*Exercise*: The listing below is the input. Say how many of its lines contain "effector", giving the number alone.

===== Provided material =====

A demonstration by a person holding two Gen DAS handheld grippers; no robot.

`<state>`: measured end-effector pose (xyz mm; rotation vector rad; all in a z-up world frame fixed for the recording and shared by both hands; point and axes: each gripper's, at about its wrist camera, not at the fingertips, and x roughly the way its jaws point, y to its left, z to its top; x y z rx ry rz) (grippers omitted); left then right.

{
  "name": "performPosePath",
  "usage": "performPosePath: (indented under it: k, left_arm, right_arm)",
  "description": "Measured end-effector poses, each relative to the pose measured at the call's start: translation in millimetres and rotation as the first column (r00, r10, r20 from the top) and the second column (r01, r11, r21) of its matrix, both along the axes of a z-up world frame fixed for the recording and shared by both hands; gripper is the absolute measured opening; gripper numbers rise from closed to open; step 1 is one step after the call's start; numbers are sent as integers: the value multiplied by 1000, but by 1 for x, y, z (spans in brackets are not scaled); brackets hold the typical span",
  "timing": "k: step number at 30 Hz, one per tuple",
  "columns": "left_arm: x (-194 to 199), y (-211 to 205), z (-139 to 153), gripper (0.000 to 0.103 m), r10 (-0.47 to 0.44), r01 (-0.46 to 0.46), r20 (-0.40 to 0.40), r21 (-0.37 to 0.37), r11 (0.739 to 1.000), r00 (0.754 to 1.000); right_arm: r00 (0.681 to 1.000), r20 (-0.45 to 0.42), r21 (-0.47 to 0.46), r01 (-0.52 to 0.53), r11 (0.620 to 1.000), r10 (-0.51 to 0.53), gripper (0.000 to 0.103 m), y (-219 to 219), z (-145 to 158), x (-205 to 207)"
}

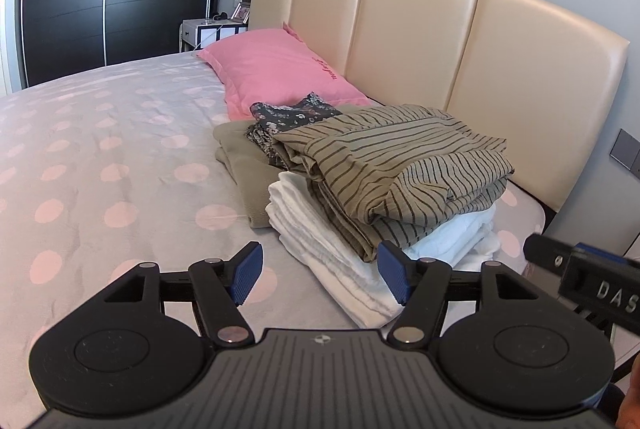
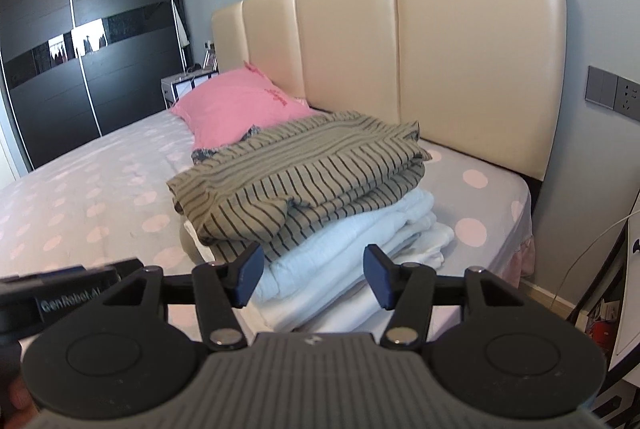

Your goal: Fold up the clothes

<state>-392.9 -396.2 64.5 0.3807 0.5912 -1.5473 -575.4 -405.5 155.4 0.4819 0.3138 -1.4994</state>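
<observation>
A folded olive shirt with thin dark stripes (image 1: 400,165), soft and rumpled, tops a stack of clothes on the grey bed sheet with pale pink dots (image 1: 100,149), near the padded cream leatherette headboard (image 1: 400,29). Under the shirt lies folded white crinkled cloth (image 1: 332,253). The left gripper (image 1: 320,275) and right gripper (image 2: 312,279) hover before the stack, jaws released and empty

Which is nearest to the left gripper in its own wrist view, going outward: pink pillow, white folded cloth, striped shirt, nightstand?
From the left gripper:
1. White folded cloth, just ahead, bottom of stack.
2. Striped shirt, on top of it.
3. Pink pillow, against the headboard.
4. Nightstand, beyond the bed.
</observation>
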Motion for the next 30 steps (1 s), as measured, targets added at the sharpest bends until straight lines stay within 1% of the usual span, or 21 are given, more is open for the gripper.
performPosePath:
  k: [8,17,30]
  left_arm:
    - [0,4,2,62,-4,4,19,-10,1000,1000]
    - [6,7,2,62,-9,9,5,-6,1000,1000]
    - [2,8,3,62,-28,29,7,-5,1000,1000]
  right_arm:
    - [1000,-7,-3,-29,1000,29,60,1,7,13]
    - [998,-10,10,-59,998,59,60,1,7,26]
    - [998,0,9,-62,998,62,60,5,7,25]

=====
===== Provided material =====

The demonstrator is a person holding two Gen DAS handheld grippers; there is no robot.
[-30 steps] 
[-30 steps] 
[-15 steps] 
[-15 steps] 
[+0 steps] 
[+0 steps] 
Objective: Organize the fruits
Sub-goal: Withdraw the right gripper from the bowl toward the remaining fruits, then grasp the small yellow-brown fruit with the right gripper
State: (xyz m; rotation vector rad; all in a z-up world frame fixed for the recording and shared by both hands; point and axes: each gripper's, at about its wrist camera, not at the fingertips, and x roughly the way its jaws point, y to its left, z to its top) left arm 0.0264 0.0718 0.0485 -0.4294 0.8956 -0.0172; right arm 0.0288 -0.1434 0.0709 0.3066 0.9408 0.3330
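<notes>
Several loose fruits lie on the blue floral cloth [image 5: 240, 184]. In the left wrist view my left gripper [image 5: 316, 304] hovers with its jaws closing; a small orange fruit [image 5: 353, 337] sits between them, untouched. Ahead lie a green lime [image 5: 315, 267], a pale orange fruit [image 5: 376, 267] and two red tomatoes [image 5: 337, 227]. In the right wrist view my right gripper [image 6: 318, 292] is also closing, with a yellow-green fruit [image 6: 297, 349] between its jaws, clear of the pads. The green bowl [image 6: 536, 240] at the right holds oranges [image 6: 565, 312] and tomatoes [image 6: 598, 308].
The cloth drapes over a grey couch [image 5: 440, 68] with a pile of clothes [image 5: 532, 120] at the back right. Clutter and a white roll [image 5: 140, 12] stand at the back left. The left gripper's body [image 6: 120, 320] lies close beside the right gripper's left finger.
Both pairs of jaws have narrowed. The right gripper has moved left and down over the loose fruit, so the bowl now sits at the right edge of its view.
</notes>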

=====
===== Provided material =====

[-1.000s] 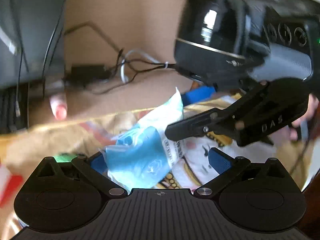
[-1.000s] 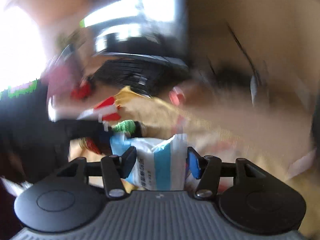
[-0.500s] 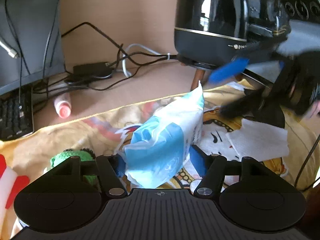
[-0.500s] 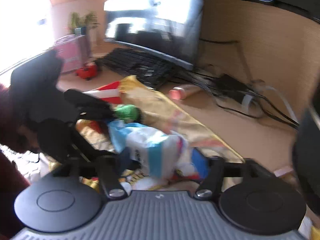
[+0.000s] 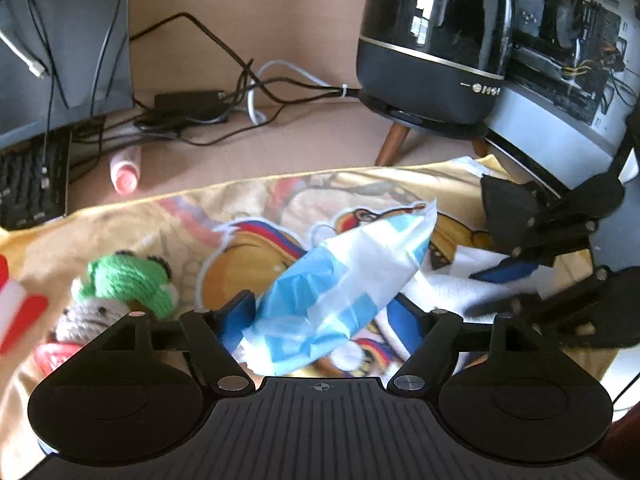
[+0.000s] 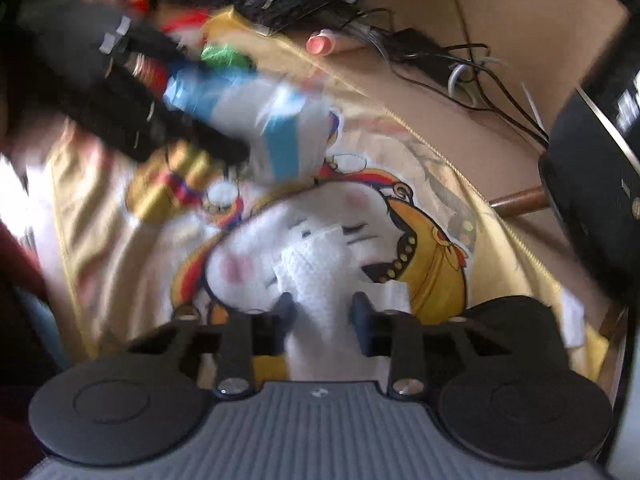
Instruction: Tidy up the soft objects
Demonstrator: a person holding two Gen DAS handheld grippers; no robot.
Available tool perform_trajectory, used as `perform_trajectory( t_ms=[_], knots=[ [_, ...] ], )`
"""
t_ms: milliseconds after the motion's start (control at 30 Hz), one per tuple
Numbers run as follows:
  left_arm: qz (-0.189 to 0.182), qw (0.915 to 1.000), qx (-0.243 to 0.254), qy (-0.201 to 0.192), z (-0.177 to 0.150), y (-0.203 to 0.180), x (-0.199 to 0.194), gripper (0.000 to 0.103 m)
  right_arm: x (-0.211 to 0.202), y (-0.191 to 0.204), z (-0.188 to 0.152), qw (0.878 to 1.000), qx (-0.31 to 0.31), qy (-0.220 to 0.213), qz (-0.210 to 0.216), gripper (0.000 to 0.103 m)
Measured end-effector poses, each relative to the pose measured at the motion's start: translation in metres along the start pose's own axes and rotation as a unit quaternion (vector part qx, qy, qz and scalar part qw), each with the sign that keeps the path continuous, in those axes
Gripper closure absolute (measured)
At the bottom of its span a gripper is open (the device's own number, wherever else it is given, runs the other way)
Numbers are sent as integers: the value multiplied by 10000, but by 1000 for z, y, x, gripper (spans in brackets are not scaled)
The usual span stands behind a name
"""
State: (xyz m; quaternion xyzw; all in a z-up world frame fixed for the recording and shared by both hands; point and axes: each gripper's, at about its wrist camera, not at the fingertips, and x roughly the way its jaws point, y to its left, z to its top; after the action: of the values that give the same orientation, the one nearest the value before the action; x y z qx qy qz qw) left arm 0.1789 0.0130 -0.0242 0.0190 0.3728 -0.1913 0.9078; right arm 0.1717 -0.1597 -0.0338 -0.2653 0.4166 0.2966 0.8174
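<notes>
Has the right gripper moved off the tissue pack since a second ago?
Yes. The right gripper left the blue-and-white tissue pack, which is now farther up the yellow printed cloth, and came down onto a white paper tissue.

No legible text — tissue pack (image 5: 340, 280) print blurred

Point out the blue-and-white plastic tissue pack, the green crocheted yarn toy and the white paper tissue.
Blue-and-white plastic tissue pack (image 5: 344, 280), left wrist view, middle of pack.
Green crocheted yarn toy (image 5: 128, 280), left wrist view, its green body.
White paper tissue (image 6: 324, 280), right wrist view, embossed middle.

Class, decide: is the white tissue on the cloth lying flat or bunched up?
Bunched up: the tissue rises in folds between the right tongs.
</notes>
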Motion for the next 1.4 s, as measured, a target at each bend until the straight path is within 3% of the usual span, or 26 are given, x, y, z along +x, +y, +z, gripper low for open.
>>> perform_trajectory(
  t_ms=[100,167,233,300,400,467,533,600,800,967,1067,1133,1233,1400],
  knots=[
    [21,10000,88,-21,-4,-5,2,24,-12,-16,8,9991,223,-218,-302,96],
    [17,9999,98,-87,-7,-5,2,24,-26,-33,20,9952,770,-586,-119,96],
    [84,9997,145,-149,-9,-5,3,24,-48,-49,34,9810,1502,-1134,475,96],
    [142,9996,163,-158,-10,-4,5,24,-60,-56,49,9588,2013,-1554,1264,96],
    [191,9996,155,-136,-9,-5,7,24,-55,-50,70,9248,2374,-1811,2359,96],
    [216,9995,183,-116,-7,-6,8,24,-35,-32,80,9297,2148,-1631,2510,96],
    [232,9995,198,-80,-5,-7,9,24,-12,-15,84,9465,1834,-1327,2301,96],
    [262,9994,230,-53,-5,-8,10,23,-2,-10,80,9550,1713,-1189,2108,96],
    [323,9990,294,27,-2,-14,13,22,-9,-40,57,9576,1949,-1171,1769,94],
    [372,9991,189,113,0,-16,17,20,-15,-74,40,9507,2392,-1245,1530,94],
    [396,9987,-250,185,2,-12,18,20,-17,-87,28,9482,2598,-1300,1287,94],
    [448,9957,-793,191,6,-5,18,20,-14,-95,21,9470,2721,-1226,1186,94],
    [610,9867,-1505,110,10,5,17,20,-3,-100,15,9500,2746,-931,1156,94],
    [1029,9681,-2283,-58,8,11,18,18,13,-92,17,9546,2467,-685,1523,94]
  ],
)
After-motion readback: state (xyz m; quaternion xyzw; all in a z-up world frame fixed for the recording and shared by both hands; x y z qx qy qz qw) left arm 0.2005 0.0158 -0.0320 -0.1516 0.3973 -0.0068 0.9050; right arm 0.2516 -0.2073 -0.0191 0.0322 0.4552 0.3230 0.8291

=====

*Answer below*: 3